+++ Exercise input
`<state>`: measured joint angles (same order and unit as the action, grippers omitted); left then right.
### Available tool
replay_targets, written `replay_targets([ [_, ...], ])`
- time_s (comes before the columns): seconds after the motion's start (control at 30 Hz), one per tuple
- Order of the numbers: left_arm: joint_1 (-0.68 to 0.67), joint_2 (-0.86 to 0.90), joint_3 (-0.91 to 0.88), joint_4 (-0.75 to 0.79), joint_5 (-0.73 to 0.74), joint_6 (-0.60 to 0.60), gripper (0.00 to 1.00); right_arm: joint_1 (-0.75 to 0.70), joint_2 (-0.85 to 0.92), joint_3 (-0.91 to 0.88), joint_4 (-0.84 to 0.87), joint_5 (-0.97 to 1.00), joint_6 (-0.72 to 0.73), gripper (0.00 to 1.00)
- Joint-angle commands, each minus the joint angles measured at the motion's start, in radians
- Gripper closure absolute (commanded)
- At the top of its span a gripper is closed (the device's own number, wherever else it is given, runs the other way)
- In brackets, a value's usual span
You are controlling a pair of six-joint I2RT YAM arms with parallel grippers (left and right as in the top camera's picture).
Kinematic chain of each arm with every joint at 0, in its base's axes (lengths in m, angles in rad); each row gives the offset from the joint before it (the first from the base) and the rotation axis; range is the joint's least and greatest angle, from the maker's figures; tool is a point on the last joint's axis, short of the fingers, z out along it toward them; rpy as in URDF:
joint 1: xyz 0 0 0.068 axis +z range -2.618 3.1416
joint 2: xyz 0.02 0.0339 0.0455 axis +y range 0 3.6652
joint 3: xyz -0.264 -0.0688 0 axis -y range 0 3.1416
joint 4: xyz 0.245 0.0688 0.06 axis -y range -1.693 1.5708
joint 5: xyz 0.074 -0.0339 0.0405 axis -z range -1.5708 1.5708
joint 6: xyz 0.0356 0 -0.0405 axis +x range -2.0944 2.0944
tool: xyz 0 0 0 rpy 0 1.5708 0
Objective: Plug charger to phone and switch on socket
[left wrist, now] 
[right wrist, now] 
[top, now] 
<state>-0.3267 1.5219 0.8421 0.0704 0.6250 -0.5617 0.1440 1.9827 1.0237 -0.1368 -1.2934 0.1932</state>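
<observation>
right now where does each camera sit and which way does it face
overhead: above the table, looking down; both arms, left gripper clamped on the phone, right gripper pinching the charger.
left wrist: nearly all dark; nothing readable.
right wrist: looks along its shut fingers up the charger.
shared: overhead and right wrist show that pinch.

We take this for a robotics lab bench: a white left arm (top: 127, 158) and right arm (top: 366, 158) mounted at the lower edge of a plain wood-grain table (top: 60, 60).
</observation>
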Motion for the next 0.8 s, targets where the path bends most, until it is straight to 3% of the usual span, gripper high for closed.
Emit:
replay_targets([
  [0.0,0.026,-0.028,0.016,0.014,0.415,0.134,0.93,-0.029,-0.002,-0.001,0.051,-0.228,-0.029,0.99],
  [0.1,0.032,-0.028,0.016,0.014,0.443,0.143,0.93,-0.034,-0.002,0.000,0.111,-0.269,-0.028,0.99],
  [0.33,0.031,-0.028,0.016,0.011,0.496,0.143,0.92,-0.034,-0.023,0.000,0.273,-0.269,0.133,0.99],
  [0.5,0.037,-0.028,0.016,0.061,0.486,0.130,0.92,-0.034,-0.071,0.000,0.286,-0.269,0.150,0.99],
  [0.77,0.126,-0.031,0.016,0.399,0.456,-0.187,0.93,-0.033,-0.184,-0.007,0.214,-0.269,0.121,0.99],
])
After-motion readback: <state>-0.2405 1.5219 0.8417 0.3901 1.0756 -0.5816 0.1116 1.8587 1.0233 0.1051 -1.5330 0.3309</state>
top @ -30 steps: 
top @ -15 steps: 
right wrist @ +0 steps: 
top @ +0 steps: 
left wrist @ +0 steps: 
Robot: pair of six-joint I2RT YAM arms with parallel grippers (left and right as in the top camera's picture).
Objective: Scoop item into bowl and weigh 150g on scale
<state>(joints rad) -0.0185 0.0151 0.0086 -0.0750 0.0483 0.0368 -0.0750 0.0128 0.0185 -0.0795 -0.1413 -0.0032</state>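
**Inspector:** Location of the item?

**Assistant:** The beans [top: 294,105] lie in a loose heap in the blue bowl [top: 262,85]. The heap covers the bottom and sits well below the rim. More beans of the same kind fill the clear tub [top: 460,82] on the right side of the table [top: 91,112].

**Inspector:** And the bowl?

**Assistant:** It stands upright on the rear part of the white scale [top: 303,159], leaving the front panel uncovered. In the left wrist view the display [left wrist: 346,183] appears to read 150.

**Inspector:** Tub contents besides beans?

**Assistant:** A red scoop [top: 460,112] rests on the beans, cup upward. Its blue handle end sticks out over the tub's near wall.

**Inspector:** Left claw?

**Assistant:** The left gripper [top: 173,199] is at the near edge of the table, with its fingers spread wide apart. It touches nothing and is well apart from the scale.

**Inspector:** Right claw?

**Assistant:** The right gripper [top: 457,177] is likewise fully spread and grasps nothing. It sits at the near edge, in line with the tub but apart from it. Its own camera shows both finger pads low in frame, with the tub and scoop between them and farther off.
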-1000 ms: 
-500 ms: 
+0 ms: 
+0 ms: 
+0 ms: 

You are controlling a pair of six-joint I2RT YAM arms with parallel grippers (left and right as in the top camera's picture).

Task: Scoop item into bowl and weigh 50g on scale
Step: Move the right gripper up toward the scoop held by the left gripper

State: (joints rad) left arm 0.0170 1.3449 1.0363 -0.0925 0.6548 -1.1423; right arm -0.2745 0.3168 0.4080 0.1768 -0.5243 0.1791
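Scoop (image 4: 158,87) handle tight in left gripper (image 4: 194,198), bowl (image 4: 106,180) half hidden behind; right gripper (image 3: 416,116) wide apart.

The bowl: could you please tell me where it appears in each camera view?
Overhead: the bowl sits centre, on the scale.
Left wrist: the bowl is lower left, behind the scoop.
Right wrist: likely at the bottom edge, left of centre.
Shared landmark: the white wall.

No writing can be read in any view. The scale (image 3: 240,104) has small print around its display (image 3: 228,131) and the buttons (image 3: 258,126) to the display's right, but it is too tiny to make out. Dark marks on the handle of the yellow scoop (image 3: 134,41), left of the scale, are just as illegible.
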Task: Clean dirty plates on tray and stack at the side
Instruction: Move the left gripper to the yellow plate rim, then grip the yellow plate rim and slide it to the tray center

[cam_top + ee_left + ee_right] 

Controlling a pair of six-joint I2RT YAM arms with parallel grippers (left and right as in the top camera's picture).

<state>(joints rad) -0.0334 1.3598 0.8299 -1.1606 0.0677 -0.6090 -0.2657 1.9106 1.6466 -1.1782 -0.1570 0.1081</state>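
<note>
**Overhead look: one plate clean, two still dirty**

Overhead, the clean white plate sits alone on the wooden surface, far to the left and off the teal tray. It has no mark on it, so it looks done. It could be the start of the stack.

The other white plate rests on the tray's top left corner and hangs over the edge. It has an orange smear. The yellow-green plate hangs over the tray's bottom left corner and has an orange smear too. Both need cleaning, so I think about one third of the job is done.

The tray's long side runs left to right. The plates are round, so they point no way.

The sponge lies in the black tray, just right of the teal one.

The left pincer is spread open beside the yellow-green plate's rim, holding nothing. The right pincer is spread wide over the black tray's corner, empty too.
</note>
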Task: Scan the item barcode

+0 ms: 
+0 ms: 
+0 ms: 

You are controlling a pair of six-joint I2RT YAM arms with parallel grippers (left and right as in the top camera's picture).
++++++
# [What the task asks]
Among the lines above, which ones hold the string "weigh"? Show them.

# [Output of the exercise]
Objective: Scoop item into bowl and weigh 150g on scale
Task: Scoop item into bowl and weigh 50g on scale

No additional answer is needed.